**WORK TO COMPLETE:**
Go from the first line below to the one with "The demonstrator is" and print each line exactly.
[Start of section]
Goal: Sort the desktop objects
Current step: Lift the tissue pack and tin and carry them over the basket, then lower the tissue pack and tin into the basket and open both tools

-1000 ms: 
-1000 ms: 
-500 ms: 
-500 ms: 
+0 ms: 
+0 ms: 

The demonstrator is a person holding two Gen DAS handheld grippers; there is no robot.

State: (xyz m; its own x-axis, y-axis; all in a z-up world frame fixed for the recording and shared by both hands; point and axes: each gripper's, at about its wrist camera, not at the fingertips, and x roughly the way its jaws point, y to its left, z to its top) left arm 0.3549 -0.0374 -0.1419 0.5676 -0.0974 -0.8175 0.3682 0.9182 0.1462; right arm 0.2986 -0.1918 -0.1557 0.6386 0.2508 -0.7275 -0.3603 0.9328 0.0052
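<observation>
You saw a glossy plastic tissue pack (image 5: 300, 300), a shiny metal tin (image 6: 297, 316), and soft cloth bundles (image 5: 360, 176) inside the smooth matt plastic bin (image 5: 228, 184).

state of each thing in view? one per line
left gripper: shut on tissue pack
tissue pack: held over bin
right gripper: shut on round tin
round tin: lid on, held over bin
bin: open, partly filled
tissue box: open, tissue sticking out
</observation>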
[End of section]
**TASK ANSWER:**
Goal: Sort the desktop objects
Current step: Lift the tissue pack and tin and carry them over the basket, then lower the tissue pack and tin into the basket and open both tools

-1000 ms: 
-1000 ms: 
-500 ms: 
-500 ms: 
+0 ms: 
+0 ms: 

The demonstrator is a person holding two Gen DAS handheld grippers; there is no robot.

Nothing else belongs in the answer.